[[ Records provided open ]]

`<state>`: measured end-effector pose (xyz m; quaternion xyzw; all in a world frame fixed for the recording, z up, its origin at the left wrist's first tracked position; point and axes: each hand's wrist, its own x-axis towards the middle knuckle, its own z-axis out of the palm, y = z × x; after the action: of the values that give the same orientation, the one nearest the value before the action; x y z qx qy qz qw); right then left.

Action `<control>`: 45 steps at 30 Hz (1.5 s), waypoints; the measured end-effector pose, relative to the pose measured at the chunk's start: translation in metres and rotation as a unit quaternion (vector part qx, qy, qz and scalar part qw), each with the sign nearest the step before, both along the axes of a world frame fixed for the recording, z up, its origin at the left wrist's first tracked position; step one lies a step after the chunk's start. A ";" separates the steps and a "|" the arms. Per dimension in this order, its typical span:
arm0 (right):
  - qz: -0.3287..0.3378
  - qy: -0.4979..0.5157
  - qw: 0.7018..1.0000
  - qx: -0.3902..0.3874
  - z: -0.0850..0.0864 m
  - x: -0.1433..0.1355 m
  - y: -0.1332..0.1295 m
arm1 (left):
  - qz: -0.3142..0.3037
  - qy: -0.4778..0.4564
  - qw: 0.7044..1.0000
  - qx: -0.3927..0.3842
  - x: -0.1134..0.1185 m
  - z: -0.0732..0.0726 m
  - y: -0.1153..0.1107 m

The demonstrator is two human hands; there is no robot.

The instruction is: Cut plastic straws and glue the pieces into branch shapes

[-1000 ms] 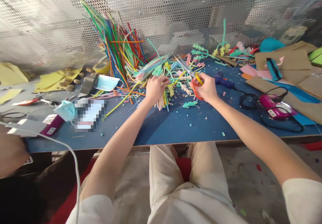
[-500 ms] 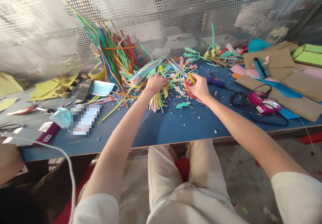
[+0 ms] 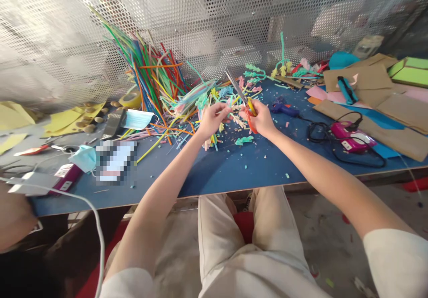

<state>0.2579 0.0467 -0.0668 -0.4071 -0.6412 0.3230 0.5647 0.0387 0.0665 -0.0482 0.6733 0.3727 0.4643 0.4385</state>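
Note:
My right hand grips scissors by their orange and yellow handles, with the blades pointing up and to the left. My left hand is close beside it, fingertips pinched together; whatever may be between them is too small to make out. Beneath and behind the left hand lie short cut pipe cleaners and a heap of pastel ones. A turquoise leaf-shaped piece rests on the blue table in front of the hands.
Long coloured pipe cleaners stand against the perforated metal screen. On the right are a glue gun, a pink power strip and brown card. Leftward lie face masks and a blurred-out phone. Another person's arm shows at far left.
My left hand has moved right and slightly nearer to me, closer to my right hand. The scissors have turned a little more upright, and their blades look closer together.

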 end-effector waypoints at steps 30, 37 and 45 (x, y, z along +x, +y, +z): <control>0.025 0.112 0.993 -0.028 0.002 -0.010 -0.003 | -0.031 -0.119 0.962 -0.242 0.021 0.004 -0.045; 0.043 0.125 0.991 -0.035 0.004 -0.011 -0.004 | -0.029 -0.116 0.966 -0.229 0.021 0.003 -0.046; 0.031 0.090 0.994 -0.057 0.009 -0.010 -0.007 | -0.023 -0.114 0.975 -0.189 0.019 -0.002 -0.042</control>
<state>0.2483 0.0398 -0.0575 -0.3880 -0.5805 0.4113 0.5860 0.0579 0.0244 -0.0500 0.5298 0.3856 0.4485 0.6079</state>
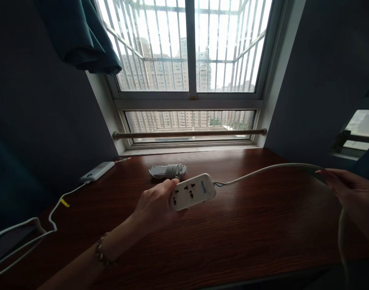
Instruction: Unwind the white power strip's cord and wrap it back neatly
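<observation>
At eight o'clock in my view, a dark flat device [13, 241] lies at the edge, with a white cable [53, 217] running beside it. A small yellow tag [64, 202] sits by that cable, which leads up to the near end of a white rectangular device [96, 172] between eight and nine o'clock. A blue curtain [78, 36] hangs at half past ten. Toward seven o'clock I have the left hand [158, 201], a bracelet [101, 251] on its wrist, clamped on the left end of a white PHILIPS power strip [196, 191]. The second power strip [168, 171], its own cord wound round it, lies on the dark red-brown counter [247, 225] at the held one's ten o'clock. I see the PHILIPS strip near six o'clock, socket face up and tilted, its right end the higher; a bit of blue wire shows where the white cord [271, 168] meets that end. The cord arches to the right hand [350, 187] at three o'clock, whose fingers close round it, though I cannot tell how tightly; beyond them it hangs down.
</observation>
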### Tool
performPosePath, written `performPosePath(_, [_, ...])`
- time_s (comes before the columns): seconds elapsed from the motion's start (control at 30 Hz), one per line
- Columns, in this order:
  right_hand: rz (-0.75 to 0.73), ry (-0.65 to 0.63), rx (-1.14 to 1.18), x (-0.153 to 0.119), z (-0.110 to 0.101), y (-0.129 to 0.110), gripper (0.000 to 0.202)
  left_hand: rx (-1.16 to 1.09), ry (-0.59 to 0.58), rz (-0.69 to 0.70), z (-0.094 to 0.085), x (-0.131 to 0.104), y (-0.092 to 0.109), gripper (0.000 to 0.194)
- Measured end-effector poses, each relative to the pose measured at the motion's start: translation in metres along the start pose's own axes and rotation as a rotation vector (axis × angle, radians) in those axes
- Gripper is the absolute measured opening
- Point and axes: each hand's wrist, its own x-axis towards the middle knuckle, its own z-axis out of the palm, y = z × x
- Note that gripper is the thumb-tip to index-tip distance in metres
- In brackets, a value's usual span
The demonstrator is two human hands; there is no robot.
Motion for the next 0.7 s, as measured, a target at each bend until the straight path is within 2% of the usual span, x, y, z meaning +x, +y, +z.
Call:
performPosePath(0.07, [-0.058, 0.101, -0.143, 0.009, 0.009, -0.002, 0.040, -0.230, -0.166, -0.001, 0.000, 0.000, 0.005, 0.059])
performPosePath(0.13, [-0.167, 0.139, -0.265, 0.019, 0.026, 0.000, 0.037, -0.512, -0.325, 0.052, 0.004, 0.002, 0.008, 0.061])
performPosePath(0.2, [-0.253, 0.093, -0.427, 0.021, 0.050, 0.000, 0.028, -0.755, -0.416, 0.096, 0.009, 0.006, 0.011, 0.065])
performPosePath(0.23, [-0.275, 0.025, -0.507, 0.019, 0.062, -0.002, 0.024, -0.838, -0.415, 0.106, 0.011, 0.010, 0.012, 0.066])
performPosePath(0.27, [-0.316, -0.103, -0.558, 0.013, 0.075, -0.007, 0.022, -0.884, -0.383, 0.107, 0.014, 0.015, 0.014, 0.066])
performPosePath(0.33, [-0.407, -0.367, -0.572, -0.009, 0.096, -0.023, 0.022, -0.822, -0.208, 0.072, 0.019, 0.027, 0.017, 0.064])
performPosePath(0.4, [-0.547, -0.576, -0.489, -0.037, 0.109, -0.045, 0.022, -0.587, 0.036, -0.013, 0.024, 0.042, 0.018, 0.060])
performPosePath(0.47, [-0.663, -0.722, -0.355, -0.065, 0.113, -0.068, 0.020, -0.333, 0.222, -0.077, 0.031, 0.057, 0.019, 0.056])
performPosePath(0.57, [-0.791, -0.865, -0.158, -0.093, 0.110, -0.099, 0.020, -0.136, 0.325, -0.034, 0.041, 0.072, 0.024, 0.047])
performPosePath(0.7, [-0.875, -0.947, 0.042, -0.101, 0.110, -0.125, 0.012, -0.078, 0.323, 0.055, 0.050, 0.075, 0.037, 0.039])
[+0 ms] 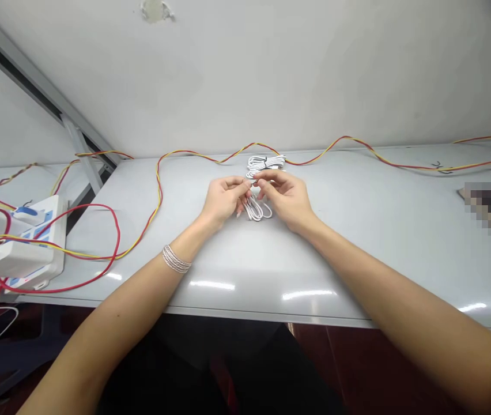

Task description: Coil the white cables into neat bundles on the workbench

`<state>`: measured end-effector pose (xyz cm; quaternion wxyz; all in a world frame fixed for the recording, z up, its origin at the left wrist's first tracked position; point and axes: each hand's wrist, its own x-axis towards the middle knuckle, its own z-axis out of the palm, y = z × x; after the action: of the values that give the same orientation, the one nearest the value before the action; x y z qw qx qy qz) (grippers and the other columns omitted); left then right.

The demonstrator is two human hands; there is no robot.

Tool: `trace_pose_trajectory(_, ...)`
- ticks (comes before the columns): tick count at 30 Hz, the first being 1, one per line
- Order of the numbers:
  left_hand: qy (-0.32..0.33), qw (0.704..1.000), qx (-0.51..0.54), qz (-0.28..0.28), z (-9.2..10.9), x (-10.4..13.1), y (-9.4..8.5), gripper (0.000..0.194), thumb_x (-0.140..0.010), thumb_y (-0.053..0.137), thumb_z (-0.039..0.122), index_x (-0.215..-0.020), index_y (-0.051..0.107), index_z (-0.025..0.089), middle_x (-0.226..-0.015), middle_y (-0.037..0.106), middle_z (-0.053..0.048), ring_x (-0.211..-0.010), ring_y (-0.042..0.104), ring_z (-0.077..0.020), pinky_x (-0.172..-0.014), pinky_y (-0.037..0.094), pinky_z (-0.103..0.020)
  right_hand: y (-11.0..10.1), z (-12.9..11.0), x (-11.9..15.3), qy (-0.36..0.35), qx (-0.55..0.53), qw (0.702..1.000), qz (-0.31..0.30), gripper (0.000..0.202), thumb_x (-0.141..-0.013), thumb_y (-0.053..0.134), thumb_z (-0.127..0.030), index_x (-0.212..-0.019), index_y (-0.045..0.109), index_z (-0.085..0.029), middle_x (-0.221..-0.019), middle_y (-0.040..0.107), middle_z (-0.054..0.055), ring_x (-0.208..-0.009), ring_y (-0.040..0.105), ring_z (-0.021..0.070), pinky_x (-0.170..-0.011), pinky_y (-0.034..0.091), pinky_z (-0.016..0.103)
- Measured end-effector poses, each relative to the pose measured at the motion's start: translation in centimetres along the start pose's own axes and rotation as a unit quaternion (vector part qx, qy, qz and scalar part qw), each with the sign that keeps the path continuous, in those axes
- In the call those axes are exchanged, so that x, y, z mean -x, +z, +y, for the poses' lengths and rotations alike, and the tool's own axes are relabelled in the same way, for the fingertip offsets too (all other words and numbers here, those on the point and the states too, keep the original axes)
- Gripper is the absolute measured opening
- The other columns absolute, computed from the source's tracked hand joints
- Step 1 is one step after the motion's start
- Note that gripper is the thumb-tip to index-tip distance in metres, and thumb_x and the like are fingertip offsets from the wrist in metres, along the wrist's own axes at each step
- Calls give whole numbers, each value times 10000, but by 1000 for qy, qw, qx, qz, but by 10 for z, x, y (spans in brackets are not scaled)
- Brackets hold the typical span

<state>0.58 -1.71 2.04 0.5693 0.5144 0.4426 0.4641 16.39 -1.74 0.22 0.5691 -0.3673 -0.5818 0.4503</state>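
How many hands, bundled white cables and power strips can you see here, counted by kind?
Hands: 2 (left hand, right hand)
Bundled white cables: 2 (near bundle at the hands, far bundle behind it on the table)
Power strips: 1 (white power strip)
Total: 5

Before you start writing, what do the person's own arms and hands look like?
The left hand and right hand are ungloved; no sleeves show on the forearms. A silvery bracelet of several strands circles the left wrist; no jewellery shows on the right.
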Motion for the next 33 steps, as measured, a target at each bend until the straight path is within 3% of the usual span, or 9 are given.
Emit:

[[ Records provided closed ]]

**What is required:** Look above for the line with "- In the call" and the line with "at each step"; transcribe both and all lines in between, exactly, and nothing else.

**Result of this task:**
- In the call those axes are exchanged, so that x, y, z mean -x, +z, +y, for the poses' lengths and rotations alike, and the tool's own axes are relabelled in the same way, for the fingertip offsets too (all other words and numbers here, those on the point and the states too, keep the original axes)
- Gripper is the absolute measured opening
- The other columns absolute, computed from the source's tracked hand joints
- Step 1 is one step after the motion's start
- Note that gripper is the thumb-tip to index-tip distance in metres, and thumb_x and the like are fingertip offsets from the wrist in metres, along the wrist's own axes at each step

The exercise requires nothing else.